If a line of the listing contains the string "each", return that line.

· · ·

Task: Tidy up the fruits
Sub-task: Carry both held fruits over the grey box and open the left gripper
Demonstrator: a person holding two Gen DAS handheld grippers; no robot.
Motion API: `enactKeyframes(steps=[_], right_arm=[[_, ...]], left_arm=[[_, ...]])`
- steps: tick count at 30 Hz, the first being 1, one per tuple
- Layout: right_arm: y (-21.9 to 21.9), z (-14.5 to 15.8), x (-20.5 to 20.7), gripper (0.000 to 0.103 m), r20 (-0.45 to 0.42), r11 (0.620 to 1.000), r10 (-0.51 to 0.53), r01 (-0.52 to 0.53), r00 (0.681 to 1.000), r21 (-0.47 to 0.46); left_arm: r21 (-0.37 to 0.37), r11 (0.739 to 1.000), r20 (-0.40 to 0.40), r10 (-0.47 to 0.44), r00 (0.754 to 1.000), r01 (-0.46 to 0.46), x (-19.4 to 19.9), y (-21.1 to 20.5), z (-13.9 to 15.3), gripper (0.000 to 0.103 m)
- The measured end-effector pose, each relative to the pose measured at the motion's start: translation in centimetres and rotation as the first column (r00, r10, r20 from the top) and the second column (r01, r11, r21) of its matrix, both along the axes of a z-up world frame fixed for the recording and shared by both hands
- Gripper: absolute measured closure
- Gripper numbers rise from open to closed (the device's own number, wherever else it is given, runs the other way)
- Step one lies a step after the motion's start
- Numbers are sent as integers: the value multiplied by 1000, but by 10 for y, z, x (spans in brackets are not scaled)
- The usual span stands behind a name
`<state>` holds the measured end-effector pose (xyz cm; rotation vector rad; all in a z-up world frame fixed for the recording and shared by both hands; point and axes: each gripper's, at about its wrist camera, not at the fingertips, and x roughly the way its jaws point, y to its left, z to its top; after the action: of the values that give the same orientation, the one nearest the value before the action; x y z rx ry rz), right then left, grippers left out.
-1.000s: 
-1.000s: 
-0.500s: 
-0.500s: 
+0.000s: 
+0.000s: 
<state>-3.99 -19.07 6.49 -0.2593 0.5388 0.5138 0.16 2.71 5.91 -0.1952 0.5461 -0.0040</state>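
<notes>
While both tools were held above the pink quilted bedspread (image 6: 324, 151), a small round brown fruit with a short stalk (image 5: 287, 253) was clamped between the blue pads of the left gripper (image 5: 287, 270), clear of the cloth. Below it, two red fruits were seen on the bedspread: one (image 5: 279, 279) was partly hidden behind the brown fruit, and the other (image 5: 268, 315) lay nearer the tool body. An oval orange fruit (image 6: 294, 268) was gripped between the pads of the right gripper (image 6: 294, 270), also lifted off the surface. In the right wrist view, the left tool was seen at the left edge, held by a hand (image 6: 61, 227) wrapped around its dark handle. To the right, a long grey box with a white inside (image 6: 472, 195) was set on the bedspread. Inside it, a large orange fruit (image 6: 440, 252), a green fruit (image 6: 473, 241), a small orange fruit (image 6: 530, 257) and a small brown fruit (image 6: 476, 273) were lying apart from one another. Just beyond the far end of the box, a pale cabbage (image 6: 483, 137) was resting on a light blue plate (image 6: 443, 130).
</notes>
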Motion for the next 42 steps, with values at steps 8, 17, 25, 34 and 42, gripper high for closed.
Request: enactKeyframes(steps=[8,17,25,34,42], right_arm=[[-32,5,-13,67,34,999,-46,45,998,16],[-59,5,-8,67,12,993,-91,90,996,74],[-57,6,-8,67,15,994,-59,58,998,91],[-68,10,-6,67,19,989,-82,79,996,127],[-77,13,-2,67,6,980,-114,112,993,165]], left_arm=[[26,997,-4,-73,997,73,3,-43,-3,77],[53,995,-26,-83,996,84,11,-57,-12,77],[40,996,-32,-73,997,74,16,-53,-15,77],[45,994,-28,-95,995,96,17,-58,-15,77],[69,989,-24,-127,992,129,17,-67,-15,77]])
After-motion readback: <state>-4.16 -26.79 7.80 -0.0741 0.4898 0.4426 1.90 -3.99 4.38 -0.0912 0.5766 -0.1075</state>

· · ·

[Result of this task]
- The measured end-effector pose, each relative to the pose measured at the motion's start: translation in centimetres and rotation as the first column (r00, r10, r20 from the top) and the second column (r01, r11, r21) of its matrix, both along the axes of a z-up world frame fixed for the recording and shared by both hands
`<state>` holds the measured end-effector pose (xyz cm; rotation vector rad; all in a z-up world frame fixed for the recording and shared by both hands; point and axes: each gripper's, at about its wrist camera, not at the fingertips, and x roughly the way its jaws point, y to its left, z to its top; after the action: of the values that give the same orientation, the one nearest the value before the action; x y z rx ry rz), right then left, grippers left out.

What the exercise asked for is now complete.